WORK REQUEST
Transcribe all the data below exactly, leaving its pictures out.

Extracted data entries:
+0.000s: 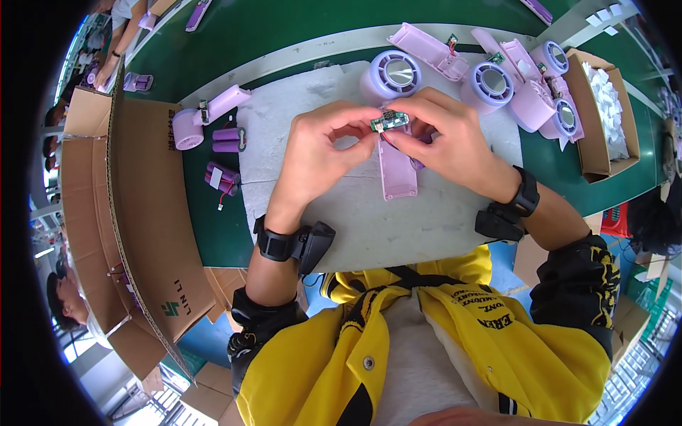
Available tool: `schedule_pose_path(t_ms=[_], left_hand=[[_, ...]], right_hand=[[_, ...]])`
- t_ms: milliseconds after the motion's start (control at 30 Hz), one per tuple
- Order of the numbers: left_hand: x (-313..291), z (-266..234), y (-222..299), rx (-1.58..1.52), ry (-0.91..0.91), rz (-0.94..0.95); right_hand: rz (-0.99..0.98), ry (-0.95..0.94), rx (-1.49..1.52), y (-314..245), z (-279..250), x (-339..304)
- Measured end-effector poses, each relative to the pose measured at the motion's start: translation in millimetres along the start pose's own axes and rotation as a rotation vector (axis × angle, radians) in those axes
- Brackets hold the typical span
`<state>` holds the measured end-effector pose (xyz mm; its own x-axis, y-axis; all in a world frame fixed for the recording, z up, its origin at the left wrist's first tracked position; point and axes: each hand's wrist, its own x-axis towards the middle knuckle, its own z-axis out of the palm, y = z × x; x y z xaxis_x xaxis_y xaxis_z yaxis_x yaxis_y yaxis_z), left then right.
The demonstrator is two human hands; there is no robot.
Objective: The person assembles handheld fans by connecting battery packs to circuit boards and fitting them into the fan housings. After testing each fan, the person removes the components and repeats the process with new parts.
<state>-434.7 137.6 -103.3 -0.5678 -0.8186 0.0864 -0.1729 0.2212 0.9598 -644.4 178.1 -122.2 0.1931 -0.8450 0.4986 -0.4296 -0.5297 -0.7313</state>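
Note:
Both my hands are raised over the middle of the work surface, around a small green circuit board (pixel 389 121) with wires below it. My left hand (pixel 330 145) pinches the board's left end between thumb and fingertips. My right hand (pixel 447 138) grips its right end, the fingers curled and partly hidden behind it. Just under the board lies a lilac plastic handle shell (pixel 398 174), its upper part covered by the board and fingers. Beyond my hands stands a round lilac fan head (pixel 392 74) with a silvery disc in its centre.
Purple battery packs (pixel 228 140) and a lilac fan body (pixel 189 129) lie left of the pale mat (pixel 284 96). More fan parts (pixel 486 86) cluster far right, beside a carton of white pieces (pixel 609 117). A tall cardboard box (pixel 153 213) borders the left. Another person's arm (pixel 122 46) shows at upper left.

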Motion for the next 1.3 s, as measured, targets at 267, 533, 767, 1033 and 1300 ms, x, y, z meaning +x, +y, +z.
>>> schedule_pose_path(t_ms=[267, 533, 767, 1033, 1300], left_hand=[[1, 5, -1, 0.173, 0.07, 0.129], [2, 5, 2, 0.241, 0.048, 0.135], [2, 12, -7, 0.1, 0.047, 0.1], [1, 27, -4, 0.202, 0.095, 0.069], [1, 32, 5, 0.278, 0.108, 0.052]], right_hand=[[-0.001, -0.005, -0.024, 0, -2, 1], [0.022, -0.009, -0.048, -1, -1, 1], [0.175, -0.033, 0.067, -5, -1, 3], [0.224, -0.026, 0.08, -4, 1, 3], [0.173, 0.002, 0.025, -8, 4, 4]])
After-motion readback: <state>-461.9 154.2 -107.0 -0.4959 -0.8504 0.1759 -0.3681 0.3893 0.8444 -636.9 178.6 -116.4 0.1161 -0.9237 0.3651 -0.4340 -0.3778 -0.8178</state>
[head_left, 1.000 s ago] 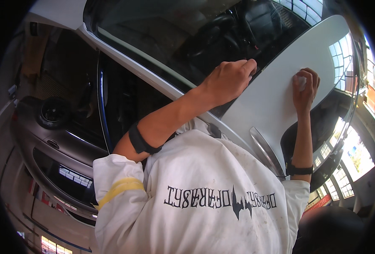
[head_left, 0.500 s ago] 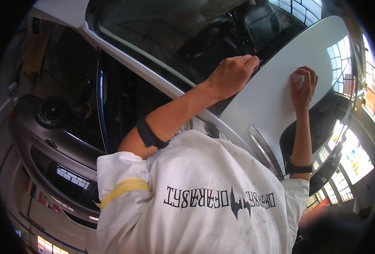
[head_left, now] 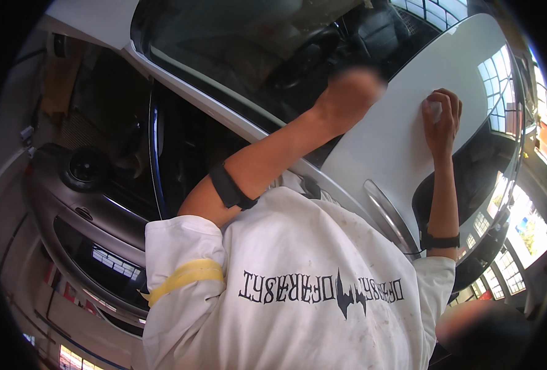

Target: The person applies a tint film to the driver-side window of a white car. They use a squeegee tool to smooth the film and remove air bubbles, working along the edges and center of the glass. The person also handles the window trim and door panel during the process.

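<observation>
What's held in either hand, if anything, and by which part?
The right hand seems to pinch a whitish thing between thumb and fingers; which part is hidden. The left hand is too blurred to tell.

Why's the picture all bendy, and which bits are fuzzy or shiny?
In the head view, a fisheye lens bends straight edges near the rim; the person's bare left hand is blurred, the bare right hand looks sharper; a dark rounded shape at lower right is blurred too; gridded window reflections shine on the glossy white car panel.
</observation>
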A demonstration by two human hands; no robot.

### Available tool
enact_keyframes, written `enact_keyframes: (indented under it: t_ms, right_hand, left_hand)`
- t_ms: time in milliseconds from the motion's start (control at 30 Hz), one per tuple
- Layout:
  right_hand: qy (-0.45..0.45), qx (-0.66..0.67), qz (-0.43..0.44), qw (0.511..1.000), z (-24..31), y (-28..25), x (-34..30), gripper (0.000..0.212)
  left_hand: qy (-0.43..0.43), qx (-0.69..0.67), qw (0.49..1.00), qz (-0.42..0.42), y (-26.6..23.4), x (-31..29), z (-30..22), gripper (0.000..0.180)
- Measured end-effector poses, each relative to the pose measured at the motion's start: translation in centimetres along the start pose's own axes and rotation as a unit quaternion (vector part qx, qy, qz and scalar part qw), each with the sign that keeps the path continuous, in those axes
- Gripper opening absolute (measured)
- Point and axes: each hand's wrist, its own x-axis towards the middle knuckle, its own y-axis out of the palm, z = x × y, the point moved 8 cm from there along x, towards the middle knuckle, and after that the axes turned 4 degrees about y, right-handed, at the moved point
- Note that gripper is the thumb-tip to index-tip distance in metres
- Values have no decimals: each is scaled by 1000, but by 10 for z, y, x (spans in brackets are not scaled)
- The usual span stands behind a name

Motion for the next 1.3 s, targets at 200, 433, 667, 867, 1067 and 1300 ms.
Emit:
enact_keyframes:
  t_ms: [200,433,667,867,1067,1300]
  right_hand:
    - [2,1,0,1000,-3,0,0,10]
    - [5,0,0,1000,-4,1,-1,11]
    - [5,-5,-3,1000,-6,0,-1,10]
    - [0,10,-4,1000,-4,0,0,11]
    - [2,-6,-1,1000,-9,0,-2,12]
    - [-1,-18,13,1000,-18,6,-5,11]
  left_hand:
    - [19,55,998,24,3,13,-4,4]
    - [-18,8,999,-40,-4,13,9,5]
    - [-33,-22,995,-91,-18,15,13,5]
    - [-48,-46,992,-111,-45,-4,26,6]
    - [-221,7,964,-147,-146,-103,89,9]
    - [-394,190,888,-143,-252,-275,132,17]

ANSWER TO THE PROBLEM
+0.000s: 
Available tool: `schedule_pose_path(t_ms=[_], left_hand=[[_, ...]], right_hand=[[_, ...]])`
- t_ms: milliseconds after the motion's start (control at 30 Hz), one per tuple
- Order of the numbers: left_hand: x (-313..291), z (-266..234), y (-222..299), rx (-1.58..1.52), ry (-0.91..0.91), rz (-0.94..0.95); right_hand: rz (-0.99..0.98), ry (-0.95..0.94), rx (-1.49..1.52), y (-314..245), z (-279..250), x (-339..304)
- Measured end-effector poses, each relative to the pose measured at the motion's start: translation in millimetres along the start pose's own axes and rotation as a rotation vector (axis × angle, radians) in those axes
- Brackets hold the typical span
`<state>` holds the measured end-effector pose (xyz mm; its own x-axis, y-axis; all in a world frame fixed for the recording, z up, its origin at the left wrist's first tracked position; point and axes: each hand's wrist, its own x-axis towards the middle knuckle, its own z-axis out of the palm, y = z × x; x y z xaxis_x xaxis_y xaxis_z yaxis_x yaxis_y yaxis_z), left then right.
The demonstrator is two human hands; there is no robot.
Objective: The person assembles handheld fans by connecting battery packs to circuit boards and fitting them into the fan housings. After testing each fan, the person removes the components and repeats the process with new parts.
<state>-434.7 137.6 -103.3 -0.5678 -0.8186 0.0864 -0.1729 0.2212 0.9598 -644.4 178.1 -122.2 0.1931 -0.8450 0.4986 -0.4296 -0.5297 -0.7313</state>
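Note:
Both my hands are raised over the middle of the work surface, around a small green circuit board (pixel 389 121) with wires below it. My left hand (pixel 330 145) pinches the board's left end between thumb and fingertips. My right hand (pixel 447 138) grips its right end, the fingers curled and partly hidden behind it. Just under the board lies a lilac plastic handle shell (pixel 398 174), its upper part covered by the board and fingers. Beyond my hands stands a round lilac fan head (pixel 392 74) with a silvery disc in its centre.
Purple battery packs (pixel 228 140) and a lilac fan body (pixel 189 129) lie left of the pale mat (pixel 284 96). More fan parts (pixel 486 86) cluster far right, beside a carton of white pieces (pixel 609 117). A tall cardboard box (pixel 153 213) borders the left. Another person's arm (pixel 122 46) shows at upper left.
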
Motion for the next 1.3 s, as measured, targets at 267, 533, 767, 1033 and 1300 ms, x, y, z meaning +x, +y, +z.
>>> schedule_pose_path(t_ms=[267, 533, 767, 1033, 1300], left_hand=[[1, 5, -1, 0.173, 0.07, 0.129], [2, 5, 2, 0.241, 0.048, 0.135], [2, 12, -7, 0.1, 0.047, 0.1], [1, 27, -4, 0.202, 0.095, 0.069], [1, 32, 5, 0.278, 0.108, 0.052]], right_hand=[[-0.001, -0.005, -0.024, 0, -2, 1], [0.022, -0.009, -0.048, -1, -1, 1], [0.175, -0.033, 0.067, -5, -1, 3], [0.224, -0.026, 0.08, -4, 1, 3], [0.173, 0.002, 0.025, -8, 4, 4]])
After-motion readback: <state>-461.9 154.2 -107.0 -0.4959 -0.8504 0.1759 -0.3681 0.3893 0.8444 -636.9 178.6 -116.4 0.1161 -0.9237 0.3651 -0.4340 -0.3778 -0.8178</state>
[head_left, 1.000 s ago] 
[head_left, 0.500 s ago] 
[head_left, now] 

Target: The person applies a tint film to the driver-side window of a white car. They use a squeegee tool to smooth the film and remove air bubbles, working along the edges and center of the glass. The person also handles the window trim and door panel during the process.

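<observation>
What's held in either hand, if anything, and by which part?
The right hand seems to pinch a whitish thing between thumb and fingers; which part is hidden. The left hand is too blurred to tell.

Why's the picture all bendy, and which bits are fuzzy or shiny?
In the head view, a fisheye lens bends straight edges near the rim; the person's bare left hand is blurred, the bare right hand looks sharper; a dark rounded shape at lower right is blurred too; gridded window reflections shine on the glossy white car panel.
</observation>
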A demonstration by two human hands; no robot.

### Available tool
enact_keyframes, written `enact_keyframes: (indented under it: t_ms, right_hand, left_hand)`
- t_ms: time in milliseconds from the motion's start (control at 30 Hz), one per tuple
- Layout:
  right_hand: qy (-0.45..0.45), qx (-0.66..0.67), qz (-0.43..0.44), qw (0.511..1.000), z (-24..31), y (-28..25), x (-34..30), gripper (0.000..0.212)
  left_hand: qy (-0.43..0.43), qx (-0.69..0.67), qw (0.49..1.00), qz (-0.42..0.42), y (-26.6..23.4), x (-31..29), z (-30..22), gripper (0.000..0.180)
- Measured end-effector poses, each relative to the pose measured at the motion's start: translation in centimetres along the start pose's own axes and rotation as a unit quaternion (vector part qx, qy, qz and scalar part qw), each with the sign that keeps the path continuous, in those axes
- Gripper opening absolute (measured)
- Point and axes: each hand's wrist, its own x-axis towards the middle knuckle, its own y-axis out of the palm, z = x × y, the point moved 8 cm from there along x, towards the middle knuckle, and after that the axes turned 4 degrees about y, right-handed, at the moved point
- Note that gripper is the thumb-tip to index-tip distance in metres
- Values have no decimals: each is scaled by 1000, but by 10 for z, y, x (spans in brackets are not scaled)
- The usual span stands behind a name

Motion for the next 1.3 s, targets at 200, 433, 667, 867, 1067 and 1300 ms.
Emit:
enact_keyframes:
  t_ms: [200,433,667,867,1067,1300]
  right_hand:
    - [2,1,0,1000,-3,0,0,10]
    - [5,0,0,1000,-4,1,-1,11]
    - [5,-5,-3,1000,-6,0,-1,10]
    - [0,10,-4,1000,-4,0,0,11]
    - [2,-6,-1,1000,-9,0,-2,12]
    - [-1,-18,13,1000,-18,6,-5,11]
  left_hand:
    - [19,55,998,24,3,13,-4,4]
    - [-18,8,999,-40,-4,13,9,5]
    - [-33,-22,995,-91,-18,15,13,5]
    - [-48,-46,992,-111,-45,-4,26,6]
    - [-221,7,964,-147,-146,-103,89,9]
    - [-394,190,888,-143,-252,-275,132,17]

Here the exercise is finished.